• **YOUR GOAL**: Write out again, word for word, the lines below from the line that holds "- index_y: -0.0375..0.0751" through the line that holds "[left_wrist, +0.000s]", omitting pictures.

• **INFORMATION SHOWN**:
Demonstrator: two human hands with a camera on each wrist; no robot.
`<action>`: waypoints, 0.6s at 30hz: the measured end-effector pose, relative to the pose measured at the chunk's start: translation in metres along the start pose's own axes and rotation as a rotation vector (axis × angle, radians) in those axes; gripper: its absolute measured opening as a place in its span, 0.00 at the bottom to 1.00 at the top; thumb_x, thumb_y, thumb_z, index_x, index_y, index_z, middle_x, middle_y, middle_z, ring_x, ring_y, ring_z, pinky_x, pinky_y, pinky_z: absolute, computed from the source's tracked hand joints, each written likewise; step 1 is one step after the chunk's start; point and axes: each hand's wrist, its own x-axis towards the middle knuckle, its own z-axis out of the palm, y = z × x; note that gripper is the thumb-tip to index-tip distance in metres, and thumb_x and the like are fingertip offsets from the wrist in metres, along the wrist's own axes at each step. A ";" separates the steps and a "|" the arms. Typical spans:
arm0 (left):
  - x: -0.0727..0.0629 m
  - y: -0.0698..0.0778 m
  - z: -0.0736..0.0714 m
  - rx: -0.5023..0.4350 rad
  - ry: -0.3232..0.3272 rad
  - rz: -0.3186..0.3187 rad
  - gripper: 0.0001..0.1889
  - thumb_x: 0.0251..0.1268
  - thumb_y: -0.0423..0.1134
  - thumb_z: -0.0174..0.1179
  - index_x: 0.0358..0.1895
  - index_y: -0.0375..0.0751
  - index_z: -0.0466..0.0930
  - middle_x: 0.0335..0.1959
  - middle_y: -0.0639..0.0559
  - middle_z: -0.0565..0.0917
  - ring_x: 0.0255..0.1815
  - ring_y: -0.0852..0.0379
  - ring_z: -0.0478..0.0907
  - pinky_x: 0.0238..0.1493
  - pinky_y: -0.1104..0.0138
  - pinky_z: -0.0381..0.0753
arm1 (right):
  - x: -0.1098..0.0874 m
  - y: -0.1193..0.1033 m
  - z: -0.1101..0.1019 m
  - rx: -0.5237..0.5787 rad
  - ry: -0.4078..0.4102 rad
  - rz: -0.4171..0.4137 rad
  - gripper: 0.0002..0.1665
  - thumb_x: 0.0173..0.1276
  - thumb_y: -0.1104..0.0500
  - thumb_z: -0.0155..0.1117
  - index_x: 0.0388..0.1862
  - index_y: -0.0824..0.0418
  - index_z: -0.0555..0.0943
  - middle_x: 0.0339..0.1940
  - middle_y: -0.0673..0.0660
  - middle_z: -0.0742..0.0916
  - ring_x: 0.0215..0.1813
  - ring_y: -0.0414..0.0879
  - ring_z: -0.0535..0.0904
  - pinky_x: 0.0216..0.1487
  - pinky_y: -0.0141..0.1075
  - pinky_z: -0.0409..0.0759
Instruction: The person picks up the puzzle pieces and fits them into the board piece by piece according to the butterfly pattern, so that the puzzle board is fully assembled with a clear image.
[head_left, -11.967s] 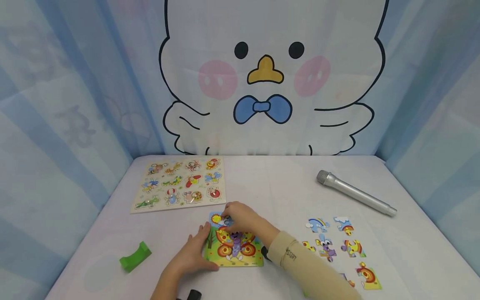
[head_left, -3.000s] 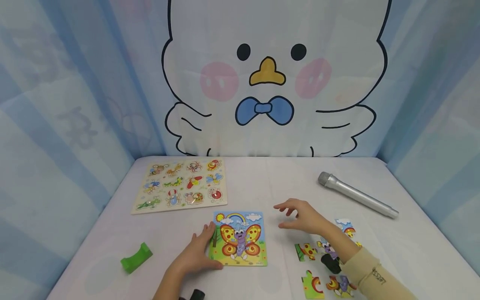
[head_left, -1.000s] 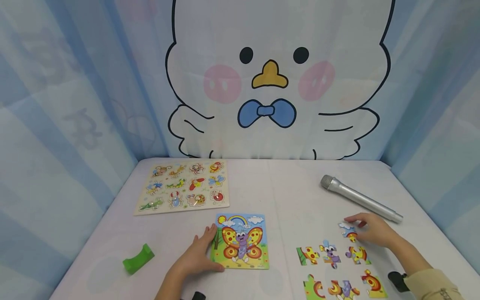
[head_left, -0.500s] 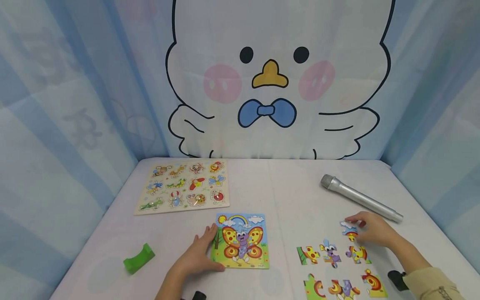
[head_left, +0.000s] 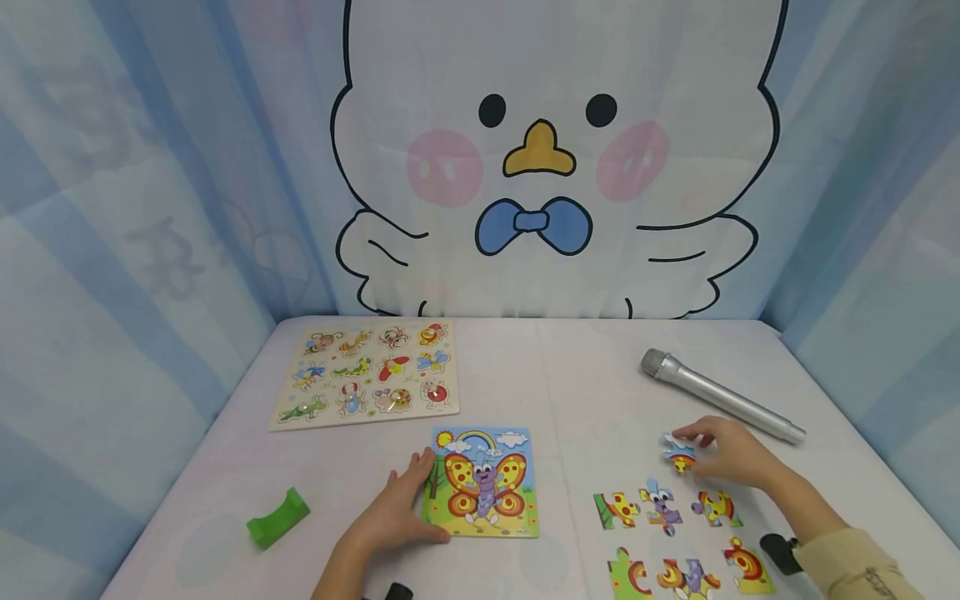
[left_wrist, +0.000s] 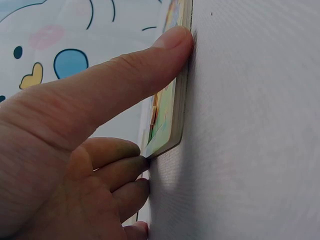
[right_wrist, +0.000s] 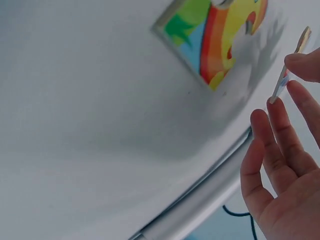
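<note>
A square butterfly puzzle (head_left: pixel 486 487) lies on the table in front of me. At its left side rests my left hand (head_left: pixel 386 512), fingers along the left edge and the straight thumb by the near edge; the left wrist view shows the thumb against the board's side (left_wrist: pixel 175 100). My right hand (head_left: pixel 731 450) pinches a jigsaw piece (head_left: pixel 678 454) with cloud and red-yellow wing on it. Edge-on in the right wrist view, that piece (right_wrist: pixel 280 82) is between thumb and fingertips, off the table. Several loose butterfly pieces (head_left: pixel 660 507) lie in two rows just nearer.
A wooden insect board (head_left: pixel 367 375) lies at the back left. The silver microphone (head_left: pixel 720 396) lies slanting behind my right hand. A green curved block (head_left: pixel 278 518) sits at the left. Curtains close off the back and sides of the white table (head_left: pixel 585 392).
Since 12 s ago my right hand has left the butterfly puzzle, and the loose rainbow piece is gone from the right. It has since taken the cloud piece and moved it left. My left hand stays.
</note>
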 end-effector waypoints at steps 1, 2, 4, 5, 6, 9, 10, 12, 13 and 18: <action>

• **ANSWER FOR THIS EXERCISE**:
  - index_y: -0.0375..0.0751
  - index_z: -0.0466..0.0930
  - middle_x: 0.0335..0.1959
  - middle_y: -0.0639..0.0559
  - middle_z: -0.0565..0.0917
  - ring_x: 0.0255..0.1815
  - ring_y: -0.0852..0.0379
  - ring_z: -0.0478..0.0907
  - pinky_x: 0.0238..0.1493
  - pinky_y: -0.1104..0.0138
  - pinky_z: -0.0381..0.0753
arm1 (right):
  - x: -0.1098..0.0874 m
  - y: -0.1193..0.1033 m
  - z: -0.1101..0.1019 m
  - rx: -0.5237..0.5787 rad
  - ry: -0.4078..0.4102 rad
  - rz: -0.4171..0.4137 rad
  - gripper: 0.0002..0.1665
  - thumb_x: 0.0173..0.1276
  - thumb_y: -0.1104..0.0500
  - thumb_z: -0.0155..0.1117
  - index_x: 0.0388..0.1862
  - index_y: -0.0824..0.0418
  - index_z: -0.0555..0.0943
  - middle_x: 0.0339..0.1940
  - middle_y: -0.0673..0.0660
  - middle_z: -0.0742..0.0916
  - ring_x: 0.0215..0.1813
  - ring_y: -0.0414..0.0879
  - ring_z: -0.0535..0.0904
  - pinky_x: 0.0216..0.1487
  - pinky_y: -0.0141..0.1075
  - pinky_z: -0.0409..0.0759
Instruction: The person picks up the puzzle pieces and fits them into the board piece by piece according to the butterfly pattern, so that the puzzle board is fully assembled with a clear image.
[head_left, -11.967s] 
[head_left, -3.000s] 
[head_left, -1.000s] 
[head_left, -0.500s] 
[head_left, +0.000s] 
[left_wrist, +0.000s] 

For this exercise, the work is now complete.